[[ STORED DATA, beginning ]]

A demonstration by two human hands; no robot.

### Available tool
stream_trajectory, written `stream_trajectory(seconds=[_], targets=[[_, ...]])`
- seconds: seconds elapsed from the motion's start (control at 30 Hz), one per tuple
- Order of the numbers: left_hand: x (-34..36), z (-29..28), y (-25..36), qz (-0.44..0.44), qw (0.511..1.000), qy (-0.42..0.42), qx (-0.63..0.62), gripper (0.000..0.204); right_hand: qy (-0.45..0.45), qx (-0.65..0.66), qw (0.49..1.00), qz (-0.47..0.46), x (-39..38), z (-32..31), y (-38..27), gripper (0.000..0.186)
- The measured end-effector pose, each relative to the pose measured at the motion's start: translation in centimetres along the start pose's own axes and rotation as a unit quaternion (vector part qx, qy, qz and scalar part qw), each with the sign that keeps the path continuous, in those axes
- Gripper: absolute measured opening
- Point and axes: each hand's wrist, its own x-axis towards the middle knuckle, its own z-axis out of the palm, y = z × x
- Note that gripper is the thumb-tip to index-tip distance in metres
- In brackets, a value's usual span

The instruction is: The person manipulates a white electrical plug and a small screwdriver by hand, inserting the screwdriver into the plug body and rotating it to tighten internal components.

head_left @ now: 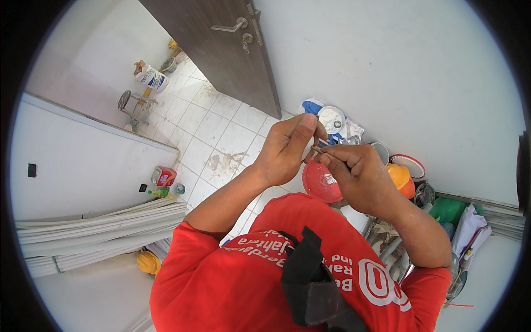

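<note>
My left hand (pixel 285 148) is raised in front of my chest, its thumb and fingers closed round a small white piece (pixel 307 148). Most of that piece is hidden by the fingers, so its kind cannot be made out. Close beside it, my right hand (pixel 362 176) pinches a thin brownish stick-like thing (pixel 318 149) between thumb and forefinger. Its tip points toward the white piece; whether they touch is unclear. Below and behind both hands, a red basin (pixel 321 182) sits on the floor.
A dark wooden door (pixel 235 55) stands ajar ahead. Along the right wall are a white tub (pixel 332 119), a yellow hard hat (pixel 398 176) and assorted bags. Long white pipes (pixel 105 232) lie at the left, near a red can (pixel 164 176). A stool (pixel 135 108) stands beyond the doorway.
</note>
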Motion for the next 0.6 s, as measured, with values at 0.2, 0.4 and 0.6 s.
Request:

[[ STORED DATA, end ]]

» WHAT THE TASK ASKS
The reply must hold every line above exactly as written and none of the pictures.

» REPLY TO THE TASK
A demonstration by two human hands; no robot.

### Available tool
stream_trajectory, written `stream_trajectory(seconds=[_], targets=[[_, ...]])`
- seconds: seconds elapsed from the motion's start (control at 30 Hz), one per tuple
- Order of the numbers: left_hand: x (-34..36), z (-29..28), y (-25..36), qz (-0.44..0.44), qw (0.511..1.000), qy (-0.42..0.42), qx (-0.63..0.62), gripper (0.000..0.204); right_hand: qy (-0.45..0.45), qx (-0.65..0.66), qw (0.49..1.00), qz (-0.47..0.46), x (-39..38), z (-32..31), y (-38..27), gripper (0.000..0.186)
- The measured end-effector pose, each relative to the pose measured at the motion's start: translation in centimetres along the start pose's own axes and rotation as a unit quaternion (vector part qx, qy, qz and scalar part qw), each with the sign that keeps the path continuous, in those axes
- Gripper: absolute measured opening
- Point and axes: each hand's wrist, its own x-axis towards the middle knuckle, its own z-axis out of the palm, y = z × x
- Note that gripper is the thumb-tip to index-tip distance in metres
- In brackets, a value's usual span

The instruction is: The person manipulates a white electrical plug and a small screwdriver by hand, inserting the screwdriver into the plug body and rotating it to tighten internal components.

head_left @ now: 

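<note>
My left hand (pixel 285 148) is raised in front of my chest, its thumb and fingers closed round a small white piece (pixel 307 148). Most of that piece is hidden by the fingers, so its kind cannot be made out. Close beside it, my right hand (pixel 362 176) pinches a thin brownish stick-like thing (pixel 318 149) between thumb and forefinger. Its tip points toward the white piece; whether they touch is unclear. Below and behind both hands, a red basin (pixel 321 182) sits on the floor.
A dark wooden door (pixel 235 55) stands ajar ahead. Along the right wall are a white tub (pixel 332 119), a yellow hard hat (pixel 398 176) and assorted bags. Long white pipes (pixel 105 232) lie at the left, near a red can (pixel 164 176). A stool (pixel 135 108) stands beyond the doorway.
</note>
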Motion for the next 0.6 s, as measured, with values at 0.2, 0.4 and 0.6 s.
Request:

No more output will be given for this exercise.